DOSING: The recommended dose of captopril is 25-150 mg two or three times daily. The maximum dose is 450 mg daily. It should be taken on an empty stomach one hour before or two hours after meals since absorption of captopril is reduced when it is taken with food.
DRUG INTERACTIONS: The use of ACE inhibitors with potassium supplements, salt substitutes or diuretics , for example, spironolactone (Aldactone), that increase potassium in the blood may lead to excessive potassium levels (hyperkalemia). Potassium levels should be monitored whenever ACE inhibitors are used in combination with these drugs.
There have been reports of increased lithium (Eskalith, Lithobid) levels when lithium is used in combination with ACE inhibitors. The reason for this interaction is not known, but the increased levels may lead to toxicity from lithium.
There have been reports that aspirin and other nonsteroidal antiinflammatory drugs (NSAIDs) such as ibuprofen (Advil, Children's Advil/Motrin, Medipren, Motrin, Nuprin, PediaCare Fever, etc.), indomethacin (Indocin, Indocin-SR), and naproxen (Anaprox, Naprelan, Naprosyn, Aleve) may reduce the effects of ACE inhibitors.
PREGNANCY: ACE inhibitors, including captopril, can be harmful to the fetus and should not be taken by pregnant women.
NURSING MOTHERS: Captopril is secreted in breast milk. Therefore it should be avoided by nursing mothers.

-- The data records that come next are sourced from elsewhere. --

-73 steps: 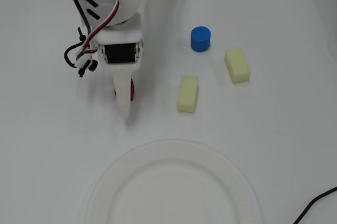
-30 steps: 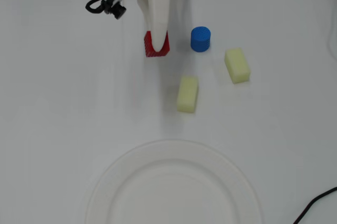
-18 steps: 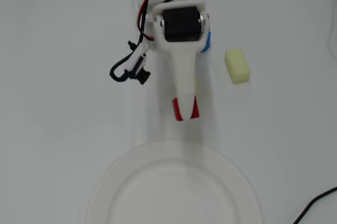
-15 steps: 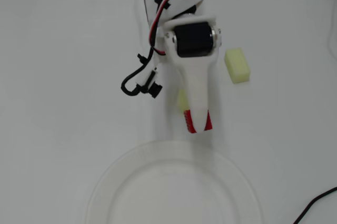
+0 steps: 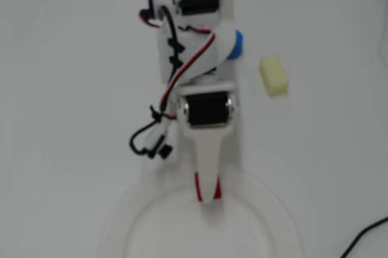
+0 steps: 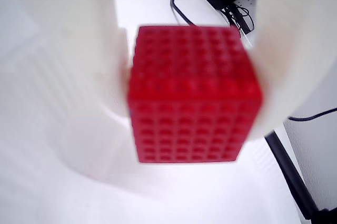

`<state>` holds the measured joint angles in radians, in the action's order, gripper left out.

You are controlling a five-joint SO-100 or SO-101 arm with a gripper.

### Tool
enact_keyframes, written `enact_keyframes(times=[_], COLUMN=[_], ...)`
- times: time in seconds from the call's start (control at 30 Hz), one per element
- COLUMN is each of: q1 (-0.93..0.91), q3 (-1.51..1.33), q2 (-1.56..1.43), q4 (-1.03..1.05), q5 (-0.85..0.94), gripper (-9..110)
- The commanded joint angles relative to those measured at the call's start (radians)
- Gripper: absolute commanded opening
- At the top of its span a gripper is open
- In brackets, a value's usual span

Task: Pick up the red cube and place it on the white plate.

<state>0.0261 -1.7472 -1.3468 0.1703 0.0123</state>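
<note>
The red cube (image 6: 194, 95) fills the middle of the wrist view, clamped between two white fingers (image 6: 63, 71). From overhead only red slivers of the red cube (image 5: 197, 186) show beside the white finger. My gripper (image 5: 208, 192) is shut on it and hangs over the far rim of the white plate (image 5: 139, 221), which spans the bottom of the overhead view. The plate's ribbed rim (image 6: 79, 182) curves below the cube in the wrist view.
A blue cylinder (image 5: 235, 45) peeks out right of the arm. One pale yellow block (image 5: 274, 75) lies at the right. A black cable (image 5: 364, 237) crosses the bottom right corner. Red and black wires hang off the arm's left side.
The arm swung the red cube from the table's upper left past the blue cylinder and yellow block, then toward the bottom, until it hangs over the plate's rim.
</note>
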Motion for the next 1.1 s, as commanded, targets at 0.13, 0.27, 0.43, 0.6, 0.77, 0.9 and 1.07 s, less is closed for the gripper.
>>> enact_keyframes(times=[0.13,0.27,0.43,0.6,0.77,0.9,1.07], q1=[-0.008,0.003,0.012,0.002,-0.002,-0.003,-0.005], q3=[0.104,0.104,0.143,0.207,0.210,0.210,0.206], q2=[-0.048,-0.104,-0.140,-0.198,-0.319,-0.414,-0.534], q4=[0.141,0.255,0.434,0.653,0.828,0.948,1.089], q5=[-0.012,-0.037,-0.084,-0.107,-0.084,-0.072,-0.089], gripper=[11,23,37,46,50,52,54])
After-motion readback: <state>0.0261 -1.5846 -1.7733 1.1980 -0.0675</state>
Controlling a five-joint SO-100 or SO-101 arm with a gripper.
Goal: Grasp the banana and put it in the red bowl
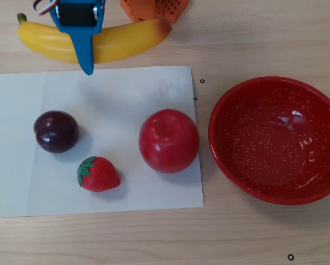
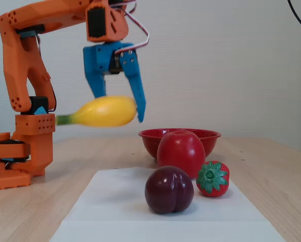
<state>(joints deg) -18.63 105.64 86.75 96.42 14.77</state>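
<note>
The yellow banana (image 1: 126, 41) has a green stem tip and a reddish end. In the fixed view the banana (image 2: 107, 111) hangs level, well above the table. My blue gripper (image 1: 84, 51) is shut on the banana near its stem half, one finger across the front and the other behind it. In the fixed view the gripper (image 2: 121, 108) grips it from above. The red speckled bowl (image 1: 275, 141) stands empty at the right in the overhead view, apart from the banana. In the fixed view the bowl (image 2: 211, 135) sits behind the apple.
A white paper sheet (image 1: 115, 94) carries a red apple (image 1: 168, 141), a dark plum (image 1: 56, 131) and a strawberry (image 1: 98, 174). The apple stands between the banana and the bowl. The orange arm base (image 2: 24, 146) is at the left in the fixed view.
</note>
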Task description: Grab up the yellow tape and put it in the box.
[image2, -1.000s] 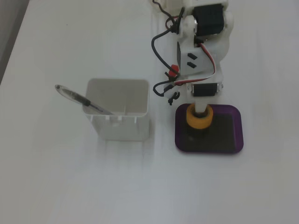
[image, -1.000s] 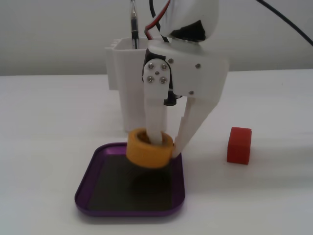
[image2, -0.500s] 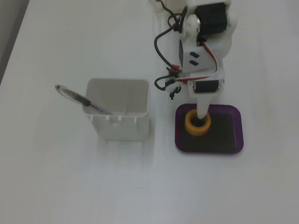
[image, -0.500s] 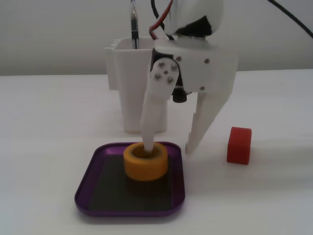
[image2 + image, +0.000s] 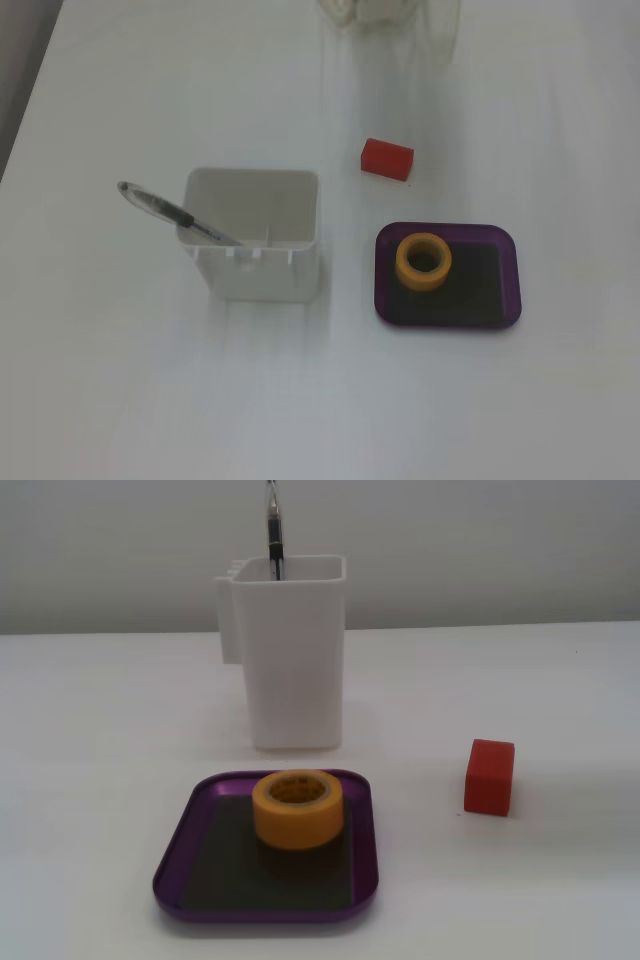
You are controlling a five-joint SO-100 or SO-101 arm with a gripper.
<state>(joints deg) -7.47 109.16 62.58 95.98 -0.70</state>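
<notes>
Both fixed views: yellow tape (image 5: 297, 808) (image 5: 423, 261) inside box (image 5: 190, 830) (image 5: 508, 270).

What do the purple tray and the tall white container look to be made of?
The box: likely metal, judging by its glossy purple rim with a metallic sheen; its dark floor is matte, possibly a liner. The white container: probably plastic, given its smooth, slightly translucent walls with soft moulded edges. Neither is certain.

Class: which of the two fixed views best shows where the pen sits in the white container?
The fixed view from above: the pen leans out of the container. The other fixed view shows only its upright top.
</notes>
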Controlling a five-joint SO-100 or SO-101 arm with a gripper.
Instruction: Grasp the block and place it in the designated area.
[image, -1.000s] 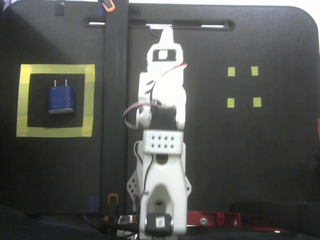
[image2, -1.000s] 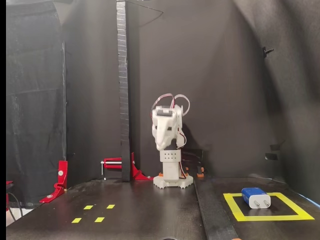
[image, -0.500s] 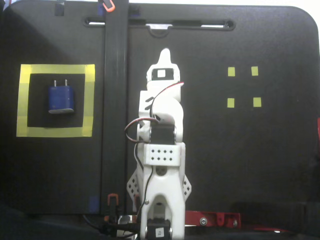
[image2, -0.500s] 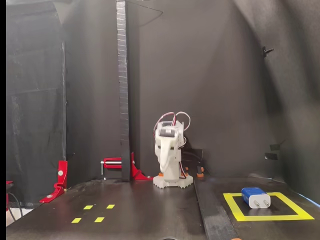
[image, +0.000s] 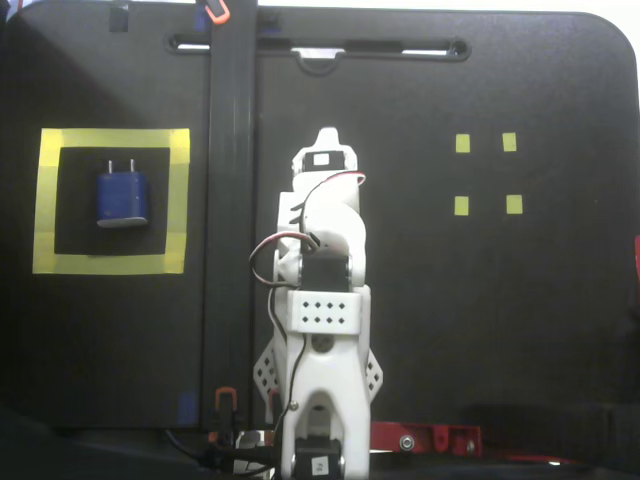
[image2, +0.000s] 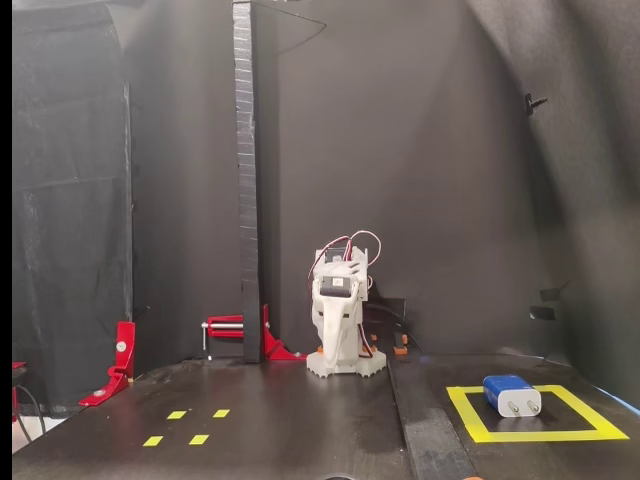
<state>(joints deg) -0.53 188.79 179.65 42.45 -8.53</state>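
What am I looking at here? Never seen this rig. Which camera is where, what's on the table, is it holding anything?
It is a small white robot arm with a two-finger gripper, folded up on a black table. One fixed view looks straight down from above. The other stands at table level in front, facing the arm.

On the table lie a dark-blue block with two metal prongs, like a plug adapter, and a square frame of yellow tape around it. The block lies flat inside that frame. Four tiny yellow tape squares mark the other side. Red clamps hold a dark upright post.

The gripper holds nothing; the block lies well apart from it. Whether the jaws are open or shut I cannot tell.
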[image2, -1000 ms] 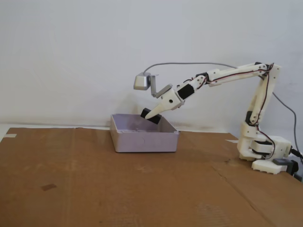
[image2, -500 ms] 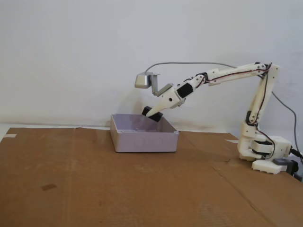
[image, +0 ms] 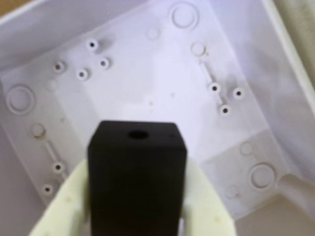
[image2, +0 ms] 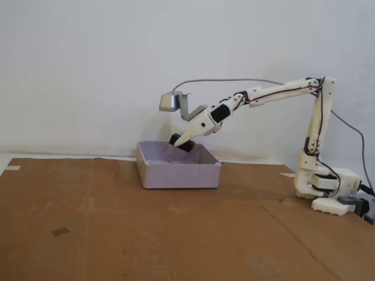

SIDE EFFECTS: Captopril generally is well tolerated, and side effects are usually mild and transient. A dry, persistent cough has been reported commonly with the use of captopril and other ACE inhibitors. Coughing resolves after discontinuing the drug. Other side effects include abdominal pain, constipation, diarrhea, rash, dizziness, fatigue, headache, loss of taste, loss of appetite, nausea, vomiting, fainting and numbness or tingling in the hands or feet. Captopril and other ACE inhibitors also may cause kidney failure and increased levels of potassium in the blood. Serious but, fortunately, very rare side effects are liver failure and angioedema (swelling of lips and throat that can obstruct breathing).